Lee golfed with Gen. Ne Win in Yangon in the 1970s and recognized Myanmar’s potential to become an Asian tiger. He urged the dictator to open up the country and promote tourism, but his advice fell on deaf ears.

It took a decade before Lee’s real views of the Myanmar generals came out. In 2007, a leaked US diplomatic cable quoted Lee as describing them as “stupid” and “dense.” According to the cable, Lee told US diplomats that dealing with the junta leaders was like “talking to dead people.” He accused the generals of mismanaging the country’s natural resources, and said he “had given up on them a decade ago.”

When Daw Aung San Suu Kyi came to power in 2016, Prime Minister Lee Hsien Loong made friendly gestures and referred to the history of the bilateral relationship in his gift to Daw Aung San Suu Kyi—a photo of his late father Lee Kuan Yew meeting her mother Daw Khin Kyi in the 1950s.

As the current crisis has unfolded, we have seen the city state take a blunter diplomatic line. Balakrishnan has used strong language to send a message across ASEAN and to the junta. And language matters—the legitimacy-hungry generals follow closely the responses of Myanmar’s neighbors to the situation in the country and their brutal crackdown on anti-regime protesters.

Balakrishnan said last week, “It is essential for ASEAN’s credibility, centrality and relevance to have a view, have a position and to be able to offer some constructive assistance to Myanmar.” He said the crisis would take time to resolve, but ASEAN had to decide its role.

Singapore along with Indonesia can play a key role in stopping the violence.

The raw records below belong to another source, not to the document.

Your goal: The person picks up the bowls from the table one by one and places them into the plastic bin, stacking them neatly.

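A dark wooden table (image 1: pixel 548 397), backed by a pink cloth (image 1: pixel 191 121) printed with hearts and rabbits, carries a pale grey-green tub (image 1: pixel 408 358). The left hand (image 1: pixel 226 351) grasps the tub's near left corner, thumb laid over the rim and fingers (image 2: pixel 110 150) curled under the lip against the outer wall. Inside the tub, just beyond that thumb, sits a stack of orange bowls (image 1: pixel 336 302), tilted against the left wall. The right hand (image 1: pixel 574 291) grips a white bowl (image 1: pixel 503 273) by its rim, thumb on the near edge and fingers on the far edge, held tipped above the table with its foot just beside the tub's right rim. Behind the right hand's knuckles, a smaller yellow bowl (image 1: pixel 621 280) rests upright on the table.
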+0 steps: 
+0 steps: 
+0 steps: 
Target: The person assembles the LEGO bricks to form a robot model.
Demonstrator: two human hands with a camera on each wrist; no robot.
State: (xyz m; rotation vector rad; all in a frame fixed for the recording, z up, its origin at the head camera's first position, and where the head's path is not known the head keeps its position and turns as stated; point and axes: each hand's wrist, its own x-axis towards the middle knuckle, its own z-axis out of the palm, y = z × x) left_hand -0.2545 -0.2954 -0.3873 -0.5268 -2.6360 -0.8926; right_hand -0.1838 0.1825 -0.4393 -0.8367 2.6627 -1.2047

It can work with like-minded countries to pressure the junta, as well as with China and the West.

If ASEAN fails to act to stop crimes against humanity and end the attempted and illegitimate coup in Myanmar, other major powers such as the US, Japan and China will step in and compete to play a greater role. More skeptical observers feel that Myanmar is being let down on the international front—not just by superpower rivalry but by ineffectual “middle power” quibbling. There is a danger that, as a result, Myanmar will become a failed state; this instability will have direct consequences for ASEAN and its neighbors. Myanmar is the weakest link in ASEAN’s “centrality” and its promise to maintain peace and promote prosperity. It is time for ASEAN to intervene in Myanmar’s crisis.